Your task =>
Where a line looks odd, keep it as it is and transcribe all the material.

[[ Supplied material, beginning ]]

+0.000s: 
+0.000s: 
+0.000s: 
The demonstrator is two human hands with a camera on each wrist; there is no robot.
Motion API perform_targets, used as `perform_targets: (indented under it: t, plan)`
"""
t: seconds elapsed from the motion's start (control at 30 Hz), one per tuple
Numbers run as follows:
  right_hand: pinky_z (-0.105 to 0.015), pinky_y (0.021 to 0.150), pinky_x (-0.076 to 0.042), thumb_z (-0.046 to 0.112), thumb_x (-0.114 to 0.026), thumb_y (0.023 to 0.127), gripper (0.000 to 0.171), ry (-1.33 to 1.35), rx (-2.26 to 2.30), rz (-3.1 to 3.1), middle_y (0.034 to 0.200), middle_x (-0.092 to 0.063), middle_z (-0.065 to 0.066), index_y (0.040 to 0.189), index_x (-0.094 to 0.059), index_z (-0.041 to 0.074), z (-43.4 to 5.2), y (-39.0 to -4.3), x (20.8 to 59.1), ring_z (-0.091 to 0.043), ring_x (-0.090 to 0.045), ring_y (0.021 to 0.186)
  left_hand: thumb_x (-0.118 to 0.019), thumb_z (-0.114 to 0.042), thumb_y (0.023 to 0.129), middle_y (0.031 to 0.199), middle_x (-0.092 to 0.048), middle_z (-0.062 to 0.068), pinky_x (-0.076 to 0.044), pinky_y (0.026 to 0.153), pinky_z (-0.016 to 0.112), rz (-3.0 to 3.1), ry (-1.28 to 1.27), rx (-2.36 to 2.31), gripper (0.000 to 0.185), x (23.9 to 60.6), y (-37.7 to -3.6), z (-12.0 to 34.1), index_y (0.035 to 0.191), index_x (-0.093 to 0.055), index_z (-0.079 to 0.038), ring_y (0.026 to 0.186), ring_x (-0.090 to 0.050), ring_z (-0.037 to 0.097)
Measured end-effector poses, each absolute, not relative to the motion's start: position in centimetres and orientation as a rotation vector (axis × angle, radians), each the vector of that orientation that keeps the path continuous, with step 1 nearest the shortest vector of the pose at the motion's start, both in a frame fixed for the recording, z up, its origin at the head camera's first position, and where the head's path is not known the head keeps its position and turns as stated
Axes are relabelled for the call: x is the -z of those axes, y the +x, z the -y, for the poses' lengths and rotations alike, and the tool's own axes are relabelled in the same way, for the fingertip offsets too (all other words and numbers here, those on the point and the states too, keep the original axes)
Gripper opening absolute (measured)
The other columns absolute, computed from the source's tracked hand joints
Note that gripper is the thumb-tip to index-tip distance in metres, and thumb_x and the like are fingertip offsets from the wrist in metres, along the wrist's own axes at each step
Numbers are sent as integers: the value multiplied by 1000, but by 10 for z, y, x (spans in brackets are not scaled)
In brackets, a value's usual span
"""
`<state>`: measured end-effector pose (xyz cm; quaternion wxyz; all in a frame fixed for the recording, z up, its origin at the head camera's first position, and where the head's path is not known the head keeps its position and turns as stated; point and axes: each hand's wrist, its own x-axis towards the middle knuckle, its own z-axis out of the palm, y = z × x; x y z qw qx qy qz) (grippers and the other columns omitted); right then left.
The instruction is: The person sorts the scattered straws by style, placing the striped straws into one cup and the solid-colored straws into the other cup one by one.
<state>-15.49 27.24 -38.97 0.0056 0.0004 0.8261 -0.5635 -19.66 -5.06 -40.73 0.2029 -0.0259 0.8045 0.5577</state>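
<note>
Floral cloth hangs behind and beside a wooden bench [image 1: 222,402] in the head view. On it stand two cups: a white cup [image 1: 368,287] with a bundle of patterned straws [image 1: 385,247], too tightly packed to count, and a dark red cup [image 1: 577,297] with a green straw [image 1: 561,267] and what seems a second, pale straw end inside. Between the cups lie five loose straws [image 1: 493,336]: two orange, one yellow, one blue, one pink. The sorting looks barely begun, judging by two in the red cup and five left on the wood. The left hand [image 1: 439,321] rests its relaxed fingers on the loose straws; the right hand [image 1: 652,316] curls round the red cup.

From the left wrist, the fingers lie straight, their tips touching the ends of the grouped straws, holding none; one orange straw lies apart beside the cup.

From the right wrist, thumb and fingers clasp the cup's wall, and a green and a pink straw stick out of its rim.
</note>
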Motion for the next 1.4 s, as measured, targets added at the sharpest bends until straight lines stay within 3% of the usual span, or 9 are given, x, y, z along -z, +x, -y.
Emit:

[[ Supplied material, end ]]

The completed task =>
+0.000s: 
+0.000s: 
+0.000s: 
The demonstrator is two human hands with a camera on each wrist; there is no robot.
Motion API perform_targets, used as `perform_targets: (indented under it: t, plan)`
"""
t: seconds elapsed from the motion's start (control at 30 Hz), one per tuple
Numbers run as follows:
  right_hand: pinky_z (-0.105 to 0.015), pinky_y (0.021 to 0.150), pinky_x (-0.076 to 0.042), thumb_z (-0.046 to 0.112), thumb_x (-0.114 to 0.026), thumb_y (0.023 to 0.127), gripper (0.000 to 0.171), ry (-1.33 to 1.35), rx (-2.26 to 2.30), rz (-3.1 to 3.1), middle_y (0.034 to 0.200), middle_x (-0.092 to 0.063), middle_z (-0.065 to 0.066), index_y (0.040 to 0.189), index_x (-0.094 to 0.059), index_z (-0.041 to 0.074), z (-43.4 to 5.2), y (-39.0 to -4.3), x (20.8 to 59.1), ring_z (-0.091 to 0.043), ring_x (-0.090 to 0.045), ring_y (0.021 to 0.186)
  left_hand: thumb_x (-0.118 to 0.019), thumb_z (-0.114 to 0.042), thumb_y (0.023 to 0.129), middle_y (0.031 to 0.199), middle_x (-0.092 to 0.048), middle_z (-0.062 to 0.068), pinky_x (-0.076 to 0.044), pinky_y (0.026 to 0.153), pinky_z (-0.016 to 0.112), rz (-3.0 to 3.1), ry (-1.28 to 1.27), rx (-2.36 to 2.31), gripper (0.000 to 0.185), x (23.9 to 60.6), y (-37.7 to -3.6), z (-12.0 to 34.1), index_y (0.035 to 0.191), index_x (-0.093 to 0.055), index_z (-0.079 to 0.038), ring_y (0.026 to 0.186), ring_x (-0.090 to 0.050), ring_z (-0.037 to 0.097)
Measured end-effector poses, each absolute, not relative to the motion's start: position in centimetres and orientation as a rotation vector (axis × angle, radians), each the vector of that orientation that keeps the path continuous, with step 1 nearest the shortest vector of the pose at the motion's start, both in a frame fixed for the recording, z up, its origin at the head camera's first position, and where the head's path is not known the head keeps its position and turns as stated
Axes are relabelled for the call: x is the -z of those axes, y the +x, z the -y, for the poses' lengths and rotations alike, and the tool's own axes are relabelled in the same way, for the fingertip offsets too (all other words and numbers here, those on the point and the states too, keep the original axes)
Gripper opening absolute (measured)
The other columns absolute, computed from the source's tracked hand joints
Note that gripper is the thumb-tip to index-tip distance in metres, and thumb_x and the like are fingertip offsets from the wrist in metres, along the wrist's own axes at each step
Numbers are sent as integers: the value multiplied by 1000, but by 10 for z, y, x (spans in brackets are not scaled)
In brackets, a value's usual span
"""
`<state>`: measured end-effector pose (xyz cm; quaternion wxyz; all in a frame fixed for the recording, z up, its origin at the head camera's first position, and where the head's path is not known the head keeps its position and turns as stated; point and axes: each hand's wrist, its own x-axis towards the middle knuckle, its own z-axis out of the palm, y = z × x; x y z qw qx qy qz) (grippers and the other columns omitted); right then left.
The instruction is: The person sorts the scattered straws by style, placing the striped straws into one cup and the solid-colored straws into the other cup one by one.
<state>-15.49 27.24 -38.97 0.0056 0.0004 0.8261 -0.5635 -19.66 -5.06 -40.73 0.2029 -0.0259 0.8045 0.5577</state>
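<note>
Floral cloth hangs behind and beside a wooden bench [image 1: 222,402] in the head view. On it stand two cups: a white cup [image 1: 368,287] with a bundle of patterned straws [image 1: 385,247], too tightly packed to count, and a dark red cup [image 1: 577,297] with a green straw [image 1: 561,267] and what seems a second, pale straw end inside. Between the cups lie five loose straws [image 1: 493,336]: two orange, one yellow, one blue, one pink. The sorting looks barely begun, judging by two in the red cup and five left on the wood. The left hand [image 1: 439,321] rests its relaxed fingers on the loose straws; the right hand [image 1: 652,316] curls round the red cup.

From the left wrist, the fingers lie straight, their tips touching the ends of the grouped straws, holding none; one orange straw lies apart beside the cup.

From the right wrist, thumb and fingers clasp the cup's wall, and a green and a pink straw stick out of its rim.
</note>
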Motion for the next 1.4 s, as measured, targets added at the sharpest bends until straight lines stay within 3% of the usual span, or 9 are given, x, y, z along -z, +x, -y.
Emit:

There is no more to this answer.